My use of "intuition" was only to respond to the question of why the "switcharoo" wasn't common sense.
Steve: That, however, would require a one-to-one correspondence between the hypothetical options we thought were within our power to realize, and what we could actually achieve. Failed attempts destroy the intuitive evidence for LFW since they demonstrate that Dan’s intuitive criterion is unreliable.
If choice requires a one-to-one correspondence, then only cases with a one-to-one correspondence are choices. "Failed attempts" wouldn't be choices. Of course, if determinism is true, there is never a one-to-one correspondence, so we never choose. But if LFW is true, sometimes there is a one-to-one correspondence, and so sometimes we choose. So even if we grant the argument regarding failed attemps (which I don't), it still doesn't eliminate LFW, it simply limits the cases in which we choose to a smaller subset.
Steve: Dan is not a classic Arminian. To the contrary, Dan is a Molinist.

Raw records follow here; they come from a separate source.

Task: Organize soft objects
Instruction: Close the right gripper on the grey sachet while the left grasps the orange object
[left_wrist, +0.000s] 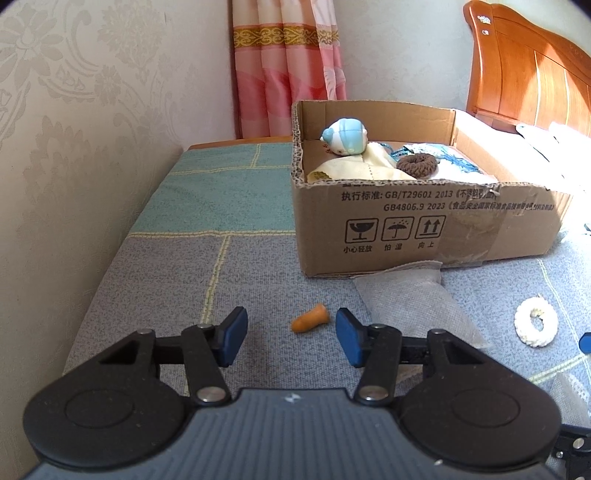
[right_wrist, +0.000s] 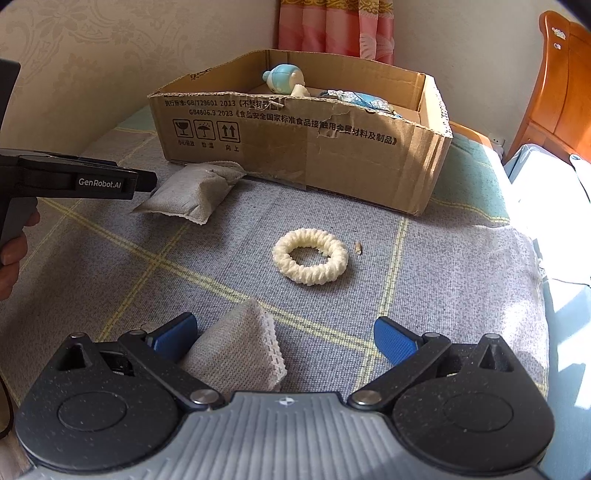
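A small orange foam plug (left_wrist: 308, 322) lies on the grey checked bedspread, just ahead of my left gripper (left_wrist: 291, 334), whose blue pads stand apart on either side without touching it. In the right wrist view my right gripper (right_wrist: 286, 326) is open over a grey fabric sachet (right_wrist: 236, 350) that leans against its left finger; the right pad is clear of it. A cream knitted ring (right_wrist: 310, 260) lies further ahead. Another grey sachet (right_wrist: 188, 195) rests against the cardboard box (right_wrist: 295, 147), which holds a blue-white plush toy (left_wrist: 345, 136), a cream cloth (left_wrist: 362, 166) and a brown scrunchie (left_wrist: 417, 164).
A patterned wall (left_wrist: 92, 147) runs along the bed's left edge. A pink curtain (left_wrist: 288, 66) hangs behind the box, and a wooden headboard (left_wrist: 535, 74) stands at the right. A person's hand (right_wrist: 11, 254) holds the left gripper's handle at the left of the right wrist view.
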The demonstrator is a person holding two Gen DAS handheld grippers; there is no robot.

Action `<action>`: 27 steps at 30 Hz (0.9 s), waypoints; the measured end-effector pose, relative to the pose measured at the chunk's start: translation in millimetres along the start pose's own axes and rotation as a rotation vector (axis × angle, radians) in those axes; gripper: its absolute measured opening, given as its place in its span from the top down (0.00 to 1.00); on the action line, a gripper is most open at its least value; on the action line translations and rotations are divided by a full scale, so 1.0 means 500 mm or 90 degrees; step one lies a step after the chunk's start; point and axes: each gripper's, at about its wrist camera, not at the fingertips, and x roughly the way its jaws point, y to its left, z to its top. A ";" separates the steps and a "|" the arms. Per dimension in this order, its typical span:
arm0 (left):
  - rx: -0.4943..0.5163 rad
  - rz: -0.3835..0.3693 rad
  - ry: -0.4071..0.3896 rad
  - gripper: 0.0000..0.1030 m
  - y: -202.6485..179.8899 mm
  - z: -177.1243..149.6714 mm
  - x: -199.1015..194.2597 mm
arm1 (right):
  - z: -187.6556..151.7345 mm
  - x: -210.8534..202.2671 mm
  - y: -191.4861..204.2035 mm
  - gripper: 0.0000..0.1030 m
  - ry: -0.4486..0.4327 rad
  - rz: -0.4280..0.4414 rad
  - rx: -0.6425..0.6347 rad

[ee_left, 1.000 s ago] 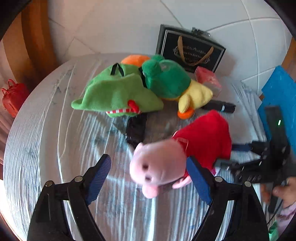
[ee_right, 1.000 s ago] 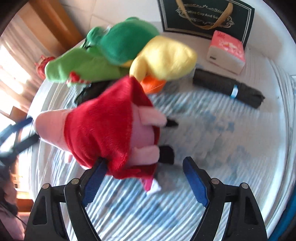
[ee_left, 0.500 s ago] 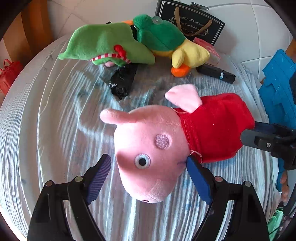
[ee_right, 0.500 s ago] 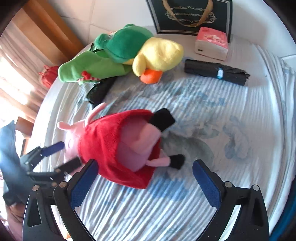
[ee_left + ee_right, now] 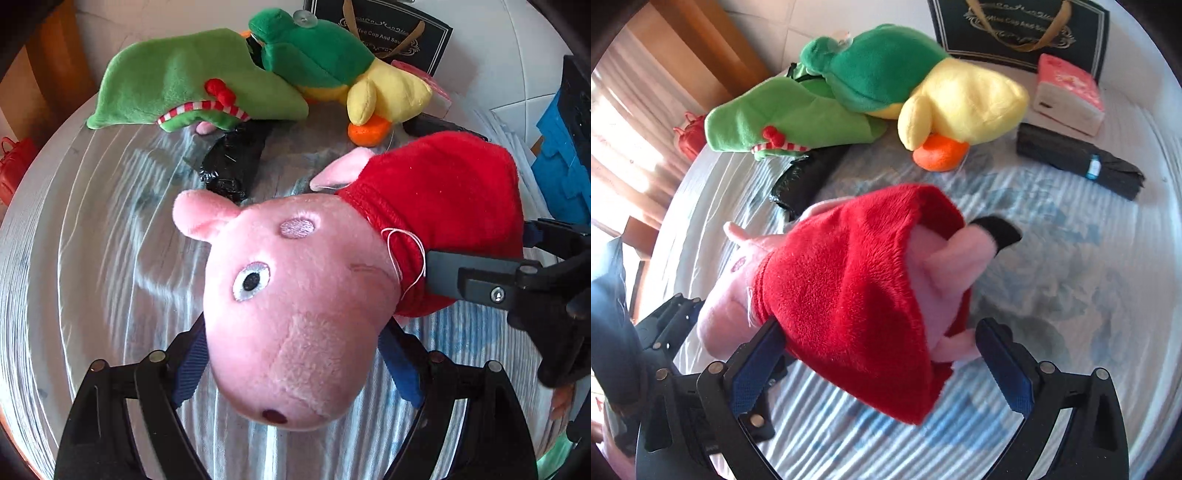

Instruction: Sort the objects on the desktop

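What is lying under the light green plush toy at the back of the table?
A crumpled black plastic bag sticks out from beneath the light green plush toy, along with a small pink bit. How far either reaches underneath is covered by the toy.

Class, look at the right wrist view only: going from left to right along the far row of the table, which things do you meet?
Light green plush → dark green plush → yellow duck plush → pink tissue pack.
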 end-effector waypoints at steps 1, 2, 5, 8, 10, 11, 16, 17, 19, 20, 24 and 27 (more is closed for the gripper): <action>0.001 0.005 -0.001 0.19 0.000 0.004 0.006 | 0.003 0.005 0.000 0.00 -0.004 0.007 0.002; 0.002 0.007 -0.005 0.19 0.000 0.006 0.010 | 0.007 0.009 0.001 0.00 -0.010 0.014 0.003; 0.010 0.002 -0.028 0.24 0.002 0.009 0.007 | 0.016 0.004 0.008 0.00 -0.030 -0.001 -0.020; 0.018 0.005 -0.051 0.33 0.001 0.006 -0.009 | 0.016 -0.011 0.017 0.15 -0.039 -0.007 -0.036; 0.018 0.001 -0.060 0.36 0.000 0.003 -0.023 | 0.010 -0.028 0.029 0.20 -0.052 -0.029 -0.056; 0.022 0.005 -0.070 0.36 -0.003 0.001 -0.034 | 0.006 -0.037 0.034 0.20 -0.057 -0.031 -0.061; 0.047 0.009 -0.131 0.36 -0.025 -0.004 -0.120 | -0.028 -0.119 0.050 0.20 -0.108 -0.036 -0.077; 0.051 0.006 -0.143 0.36 -0.031 -0.002 -0.140 | -0.034 -0.139 0.052 0.20 -0.118 -0.040 -0.078; 0.061 -0.001 -0.174 0.36 -0.046 0.000 -0.183 | -0.047 -0.184 0.056 0.20 -0.139 -0.049 -0.074; 0.067 -0.008 -0.191 0.36 -0.050 0.001 -0.207 | -0.050 -0.204 0.056 0.20 -0.146 -0.057 -0.073; 0.102 -0.033 -0.255 0.37 -0.103 0.007 -0.298 | -0.088 -0.284 0.059 0.34 -0.198 -0.067 -0.058; 0.127 -0.047 -0.272 0.40 -0.144 0.012 -0.328 | -0.109 -0.335 0.037 0.64 -0.208 -0.072 -0.024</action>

I am not sure how Molinism is relivant to the current discussion, but in any case Steve's statement is a false dichotomy - a person can be both classic Arminian and Molinist.
Steve: But Molinism is at odds with Dan’s definition of choice. In Molinism, God is the only agent who can instantiate alternate possibilities. It’s God who determines which possible world to actualize, not the human agent.In Molinism, human choice is purely counterfactual. There’s a possible world in which Dan does A, another possible world in which Dan does B, yet another possible world in which Dan does C, and so on. But the Dan of each possible world lacks the power to instantiate these alternatives. The human agent is not the agent that instantiates a possible world. Only God can do that. So the human agent lacks access to alternate possibilities.In Molinism, God chooses which possibility to instantiate, not the human agent. God chooses in light of what the human agent would do, but the human agent, in a possible world, isn’t free to make that happen himself. For a human agent in a possible world has no objective existence. A possible agent is not a real agent. A possible agent can’t do a thing. b) What is more, once God chooses which possible world to instantiate, the agent has no freedom to do otherwise in the actual world to which he belongs. The freedom of choice representing possible worlds might be significant if, in addition, a Molinist agent had the freedom to choose which choice would be actualized. But since he lacks that complementary freedom, the freedom which the Molinist scheme imputes to him is quite illusory. c) Summing up, a Molinist agent lacks the freedom to choose between one possible world and another. That’s because each possible world (or world segment) represents a choice (or set of choices, involving other agents as well). Within each possible world, a Molinist agent only has one choice available to him. They pair off: one alternate choice per world, where a possible world (or world-segment) corresponds to an alternate choice. And in the actual world, a Molinist agent only has one choice available to him. That’s because the actual world selects for that particular choice to the exclusion of other possibilities. In a possible world, or in the actual world, all other possibilities are inaccessible to the world-bound agent. The real freedom belongs to God, who chooses which possible world to instantiate. A Molinist agent doesn’t get to choose the actual world in which he will find himself. He’s stuck with God’s choice. Hence, a Molinist agent has precious little freedom.
I am not quite sure if this was intended as a "reducto ad absurdem" argument against Molinism or a description of Molinism. If it's a description, it's an incorrect summary of Molinism.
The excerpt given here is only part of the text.